The tool has been developed by Natarajan Chidambaram, a researcher at the Software Engineering Lab of the University of Mons (Belgium) as part of his PhD research in the context of DigitalWallonia4.AI research project ARIAC (grant number 2010235) and TRAIL.

This tool is developed as part of the research article titled: "A Bot Identification Model and Tool based on GitHub Activity Sequences" that is submitted to the Journal of Systems and Software.

How it works

RABBIT accepts a GitHub contributor name (login name) and/or a text file of multiple login names (one name per line). It requires a GitHub API key if more than 15 queries are required to be made per hour. First, the tool checks whether the login name corresponds to a valid existing GitHub contributor and returns Invalid otherwise. Then, based on a call to the GitHub Users API, if the login name does not correspond to the type "User" (e.g., GitHub App is reported as "Bot" and organization account as "Organization") the tool directly determines the type as provided by GitHub Users API without even querying their events. For the contributors for which GitHub Users API provided their type as "User", BIMBAS will determine the type of contributor as Bot, Human or Unknown after the following steps.

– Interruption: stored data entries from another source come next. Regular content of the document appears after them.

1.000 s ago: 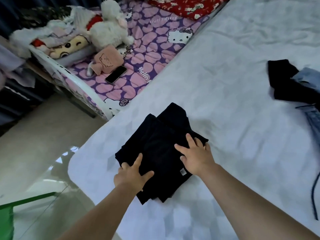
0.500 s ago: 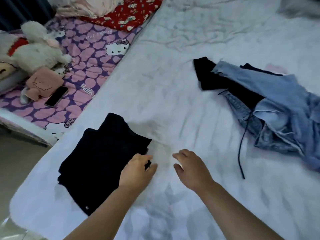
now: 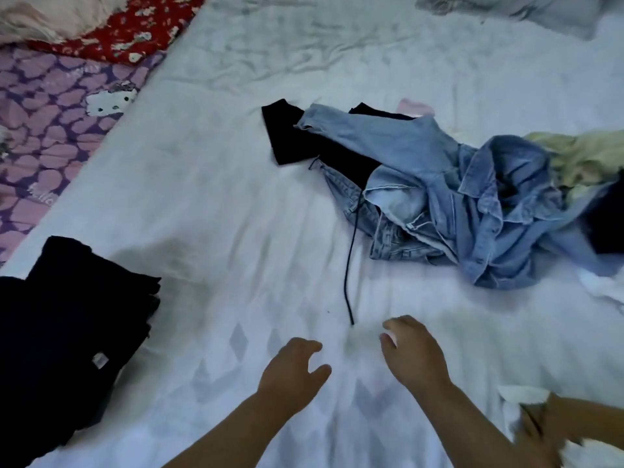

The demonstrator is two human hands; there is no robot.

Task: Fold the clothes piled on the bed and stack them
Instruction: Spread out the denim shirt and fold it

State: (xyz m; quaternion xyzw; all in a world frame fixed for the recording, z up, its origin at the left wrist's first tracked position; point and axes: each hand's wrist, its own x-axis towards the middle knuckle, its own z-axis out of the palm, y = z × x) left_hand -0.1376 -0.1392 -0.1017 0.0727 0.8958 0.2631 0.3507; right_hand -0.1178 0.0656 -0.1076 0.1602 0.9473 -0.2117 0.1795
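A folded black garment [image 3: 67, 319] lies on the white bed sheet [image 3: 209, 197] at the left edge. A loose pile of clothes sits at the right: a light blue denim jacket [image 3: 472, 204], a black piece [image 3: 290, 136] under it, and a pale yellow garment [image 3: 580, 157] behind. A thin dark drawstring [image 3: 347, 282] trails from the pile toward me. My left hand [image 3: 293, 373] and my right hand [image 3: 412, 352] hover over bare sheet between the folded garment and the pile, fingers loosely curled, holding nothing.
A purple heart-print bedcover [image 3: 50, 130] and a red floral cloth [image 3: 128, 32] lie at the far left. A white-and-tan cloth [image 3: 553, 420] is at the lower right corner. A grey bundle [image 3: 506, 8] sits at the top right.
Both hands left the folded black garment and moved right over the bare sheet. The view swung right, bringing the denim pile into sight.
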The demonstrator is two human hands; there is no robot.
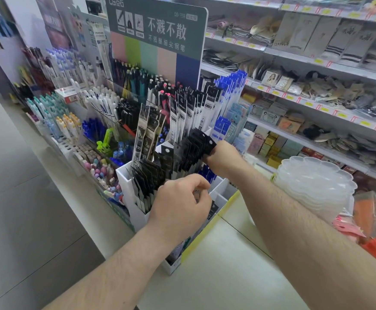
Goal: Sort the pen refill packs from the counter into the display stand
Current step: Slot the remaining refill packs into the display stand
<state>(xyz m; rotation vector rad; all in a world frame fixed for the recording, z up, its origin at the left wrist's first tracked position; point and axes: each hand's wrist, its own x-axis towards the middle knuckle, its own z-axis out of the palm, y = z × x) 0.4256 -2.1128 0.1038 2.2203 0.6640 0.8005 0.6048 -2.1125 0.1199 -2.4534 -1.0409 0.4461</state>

The first step consists of extracting the latest public events performed by the contributor in GitHub, using one or more queries to the GitHub Events API. If the number of events retrieved is less than the required threshold, the prediction will be Unknown due to a lack of data. If enough events are available to determine the type of contributor, the second step converts the events into activities (belonging to 24 different activity types). The third step computes the contributor's behavioural features. The fourth step executes BIMBAS and returns the type of contributor Bot or Human along with a confidence score between 0 and 1 (including both).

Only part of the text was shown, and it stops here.